Go through the listing and write out each line exactly.
+++ Data excerpt
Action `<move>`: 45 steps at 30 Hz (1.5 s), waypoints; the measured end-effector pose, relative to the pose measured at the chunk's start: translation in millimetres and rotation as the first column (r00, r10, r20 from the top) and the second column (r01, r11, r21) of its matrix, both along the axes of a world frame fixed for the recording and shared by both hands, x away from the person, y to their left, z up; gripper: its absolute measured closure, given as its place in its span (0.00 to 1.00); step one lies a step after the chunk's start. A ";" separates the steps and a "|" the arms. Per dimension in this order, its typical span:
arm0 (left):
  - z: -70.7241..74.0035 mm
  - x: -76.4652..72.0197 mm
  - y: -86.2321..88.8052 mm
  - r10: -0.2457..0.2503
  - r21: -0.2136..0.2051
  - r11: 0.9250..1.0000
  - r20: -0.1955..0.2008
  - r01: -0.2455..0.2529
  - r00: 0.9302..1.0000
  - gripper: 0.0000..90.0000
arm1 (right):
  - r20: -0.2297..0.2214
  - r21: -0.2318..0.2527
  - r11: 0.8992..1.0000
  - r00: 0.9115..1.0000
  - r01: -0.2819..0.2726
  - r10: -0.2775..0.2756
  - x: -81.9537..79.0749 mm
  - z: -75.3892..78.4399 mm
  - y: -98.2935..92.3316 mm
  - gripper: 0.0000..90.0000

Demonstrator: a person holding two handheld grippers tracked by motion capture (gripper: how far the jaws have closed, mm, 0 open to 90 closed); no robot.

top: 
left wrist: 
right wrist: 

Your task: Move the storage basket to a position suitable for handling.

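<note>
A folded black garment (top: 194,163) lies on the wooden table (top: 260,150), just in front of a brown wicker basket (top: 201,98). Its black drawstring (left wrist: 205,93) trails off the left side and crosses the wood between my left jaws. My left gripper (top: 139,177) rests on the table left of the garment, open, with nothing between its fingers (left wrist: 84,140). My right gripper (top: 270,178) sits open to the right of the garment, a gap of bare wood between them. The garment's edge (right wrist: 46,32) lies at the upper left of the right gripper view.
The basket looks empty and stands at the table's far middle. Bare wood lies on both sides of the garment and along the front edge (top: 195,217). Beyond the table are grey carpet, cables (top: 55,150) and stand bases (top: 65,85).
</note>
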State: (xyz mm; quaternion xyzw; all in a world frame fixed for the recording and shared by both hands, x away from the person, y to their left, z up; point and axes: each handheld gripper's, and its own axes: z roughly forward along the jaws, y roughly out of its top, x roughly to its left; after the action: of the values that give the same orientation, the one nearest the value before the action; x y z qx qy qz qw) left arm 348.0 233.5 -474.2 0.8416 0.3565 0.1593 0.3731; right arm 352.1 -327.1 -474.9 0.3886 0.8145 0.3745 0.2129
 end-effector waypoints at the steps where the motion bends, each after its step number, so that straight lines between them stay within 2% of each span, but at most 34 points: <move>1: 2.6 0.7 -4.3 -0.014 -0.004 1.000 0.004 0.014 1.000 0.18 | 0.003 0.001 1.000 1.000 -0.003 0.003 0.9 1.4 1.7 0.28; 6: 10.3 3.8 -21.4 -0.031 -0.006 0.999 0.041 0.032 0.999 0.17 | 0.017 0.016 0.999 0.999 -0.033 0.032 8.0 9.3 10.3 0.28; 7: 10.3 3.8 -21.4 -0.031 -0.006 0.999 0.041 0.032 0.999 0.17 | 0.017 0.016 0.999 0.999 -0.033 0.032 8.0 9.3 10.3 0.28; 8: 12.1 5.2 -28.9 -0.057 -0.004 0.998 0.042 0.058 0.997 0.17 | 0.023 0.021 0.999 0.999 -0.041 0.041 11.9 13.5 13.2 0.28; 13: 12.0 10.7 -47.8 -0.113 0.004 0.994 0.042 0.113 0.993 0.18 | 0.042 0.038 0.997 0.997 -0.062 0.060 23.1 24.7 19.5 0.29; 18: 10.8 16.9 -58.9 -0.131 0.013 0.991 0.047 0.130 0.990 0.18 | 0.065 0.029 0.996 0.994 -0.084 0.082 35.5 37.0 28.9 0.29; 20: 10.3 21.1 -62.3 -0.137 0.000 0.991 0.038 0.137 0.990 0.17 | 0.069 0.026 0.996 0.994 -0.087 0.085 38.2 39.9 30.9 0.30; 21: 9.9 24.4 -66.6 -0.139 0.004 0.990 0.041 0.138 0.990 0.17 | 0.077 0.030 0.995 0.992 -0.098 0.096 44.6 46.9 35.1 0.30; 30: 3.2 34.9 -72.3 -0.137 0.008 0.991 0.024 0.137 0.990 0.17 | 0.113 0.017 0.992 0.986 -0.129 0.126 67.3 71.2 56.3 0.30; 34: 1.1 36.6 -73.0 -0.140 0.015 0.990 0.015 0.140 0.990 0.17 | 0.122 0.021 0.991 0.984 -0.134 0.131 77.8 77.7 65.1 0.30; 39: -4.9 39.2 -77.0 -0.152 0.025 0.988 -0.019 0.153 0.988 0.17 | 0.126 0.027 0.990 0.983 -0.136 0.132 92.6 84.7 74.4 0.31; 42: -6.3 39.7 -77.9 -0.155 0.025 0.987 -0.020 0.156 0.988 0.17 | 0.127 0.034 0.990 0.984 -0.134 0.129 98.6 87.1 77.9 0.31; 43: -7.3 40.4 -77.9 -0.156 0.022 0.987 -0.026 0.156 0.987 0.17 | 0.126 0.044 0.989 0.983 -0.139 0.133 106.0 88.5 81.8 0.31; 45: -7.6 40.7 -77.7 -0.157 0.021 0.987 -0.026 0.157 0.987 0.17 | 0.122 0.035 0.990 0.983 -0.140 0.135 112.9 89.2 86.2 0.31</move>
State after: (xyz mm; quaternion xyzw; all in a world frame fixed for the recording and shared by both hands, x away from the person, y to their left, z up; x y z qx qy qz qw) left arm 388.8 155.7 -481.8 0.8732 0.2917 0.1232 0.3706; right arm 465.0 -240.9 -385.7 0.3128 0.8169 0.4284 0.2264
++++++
→ **Task response**
Action `<move>`: 45 steps at 30 Hz (1.5 s), waypoints; the measured end-effector pose, relative to the pose measured at the chunk's start: translation in millimetres and rotation as the first column (r00, r10, r20 from the top) and the second column (r01, r11, r21) of its matrix, both along the axes of a world frame fixed for the recording and shared by both hands, x away from the person, y to their left, z up; gripper: its absolute measured closure, given as its place in its span (0.00 to 1.00); step one lies a step after the chunk's start. A ";" separates the steps and a "|" the arms. Per dimension in this order, its typical span:
arm0 (left):
  - z: -70.7241..74.0035 mm
  - x: -76.4652..72.0197 mm
  - y: -86.2321..88.8052 mm
  - r10: -0.2457..0.2503
  - r21: -0.2136..0.2051
  - r11: 0.9250..1.0000
  - r20: -0.1955..0.2008
  - r01: -0.2455..0.2529
  - r00: 0.9302..1.0000
  - gripper: 0.0000..90.0000
arm1 (right):
  - r20: -0.2297..0.2214
  - r21: -0.2318..0.2527
  - r11: 0.8992..1.0000
  - r00: 0.9115..1.0000
  - r01: -0.2819..0.2726
  - r10: -0.2775..0.2756
  - x: -81.9537..79.0749 mm
  - z: -75.3892..78.4399 mm
  - y: -98.2935..92.3316 mm
  - gripper: 0.0000..90.0000

Demonstrator: a person holding two handheld grippers tracked by motion capture (gripper: how far the jaws have closed, mm, 0 open to 90 closed); no robot.

top: 
left wrist: 
right wrist: 

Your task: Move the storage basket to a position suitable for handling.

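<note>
A folded black garment (top: 194,163) lies on the wooden table (top: 260,150), just in front of a brown wicker basket (top: 201,98). Its black drawstring (left wrist: 205,93) trails off the left side and crosses the wood between my left jaws. My left gripper (top: 139,177) rests on the table left of the garment, open, with nothing between its fingers (left wrist: 84,140). My right gripper (top: 270,178) sits open to the right of the garment, a gap of bare wood between them. The garment's edge (right wrist: 46,32) lies at the upper left of the right gripper view.
The basket looks empty and stands at the table's far middle. Bare wood lies on both sides of the garment and along the front edge (top: 195,217). Beyond the table are grey carpet, cables (top: 55,150) and stand bases (top: 65,85).
</note>
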State: (xyz mm; quaternion xyzw; all in a world frame fixed for the recording and shared by both hands, x away from the person, y to their left, z up; point and axes: each handheld gripper's, and its own axes: z roughly forward along the jaws, y roughly out of its top, x roughly to its left; after the action: of the values that give the same orientation, the one nearest the value before the action; x y z qx qy qz qw) left arm 348.0 233.5 -474.2 0.8416 0.3565 0.1593 0.3731; right arm 352.1 -327.1 -474.9 0.3886 0.8145 0.3745 0.2129
 end-effector waypoints at the steps where the motion bends, each after its step number, so that straight lines between them stay within 2% of each span, but at most 34 points: <move>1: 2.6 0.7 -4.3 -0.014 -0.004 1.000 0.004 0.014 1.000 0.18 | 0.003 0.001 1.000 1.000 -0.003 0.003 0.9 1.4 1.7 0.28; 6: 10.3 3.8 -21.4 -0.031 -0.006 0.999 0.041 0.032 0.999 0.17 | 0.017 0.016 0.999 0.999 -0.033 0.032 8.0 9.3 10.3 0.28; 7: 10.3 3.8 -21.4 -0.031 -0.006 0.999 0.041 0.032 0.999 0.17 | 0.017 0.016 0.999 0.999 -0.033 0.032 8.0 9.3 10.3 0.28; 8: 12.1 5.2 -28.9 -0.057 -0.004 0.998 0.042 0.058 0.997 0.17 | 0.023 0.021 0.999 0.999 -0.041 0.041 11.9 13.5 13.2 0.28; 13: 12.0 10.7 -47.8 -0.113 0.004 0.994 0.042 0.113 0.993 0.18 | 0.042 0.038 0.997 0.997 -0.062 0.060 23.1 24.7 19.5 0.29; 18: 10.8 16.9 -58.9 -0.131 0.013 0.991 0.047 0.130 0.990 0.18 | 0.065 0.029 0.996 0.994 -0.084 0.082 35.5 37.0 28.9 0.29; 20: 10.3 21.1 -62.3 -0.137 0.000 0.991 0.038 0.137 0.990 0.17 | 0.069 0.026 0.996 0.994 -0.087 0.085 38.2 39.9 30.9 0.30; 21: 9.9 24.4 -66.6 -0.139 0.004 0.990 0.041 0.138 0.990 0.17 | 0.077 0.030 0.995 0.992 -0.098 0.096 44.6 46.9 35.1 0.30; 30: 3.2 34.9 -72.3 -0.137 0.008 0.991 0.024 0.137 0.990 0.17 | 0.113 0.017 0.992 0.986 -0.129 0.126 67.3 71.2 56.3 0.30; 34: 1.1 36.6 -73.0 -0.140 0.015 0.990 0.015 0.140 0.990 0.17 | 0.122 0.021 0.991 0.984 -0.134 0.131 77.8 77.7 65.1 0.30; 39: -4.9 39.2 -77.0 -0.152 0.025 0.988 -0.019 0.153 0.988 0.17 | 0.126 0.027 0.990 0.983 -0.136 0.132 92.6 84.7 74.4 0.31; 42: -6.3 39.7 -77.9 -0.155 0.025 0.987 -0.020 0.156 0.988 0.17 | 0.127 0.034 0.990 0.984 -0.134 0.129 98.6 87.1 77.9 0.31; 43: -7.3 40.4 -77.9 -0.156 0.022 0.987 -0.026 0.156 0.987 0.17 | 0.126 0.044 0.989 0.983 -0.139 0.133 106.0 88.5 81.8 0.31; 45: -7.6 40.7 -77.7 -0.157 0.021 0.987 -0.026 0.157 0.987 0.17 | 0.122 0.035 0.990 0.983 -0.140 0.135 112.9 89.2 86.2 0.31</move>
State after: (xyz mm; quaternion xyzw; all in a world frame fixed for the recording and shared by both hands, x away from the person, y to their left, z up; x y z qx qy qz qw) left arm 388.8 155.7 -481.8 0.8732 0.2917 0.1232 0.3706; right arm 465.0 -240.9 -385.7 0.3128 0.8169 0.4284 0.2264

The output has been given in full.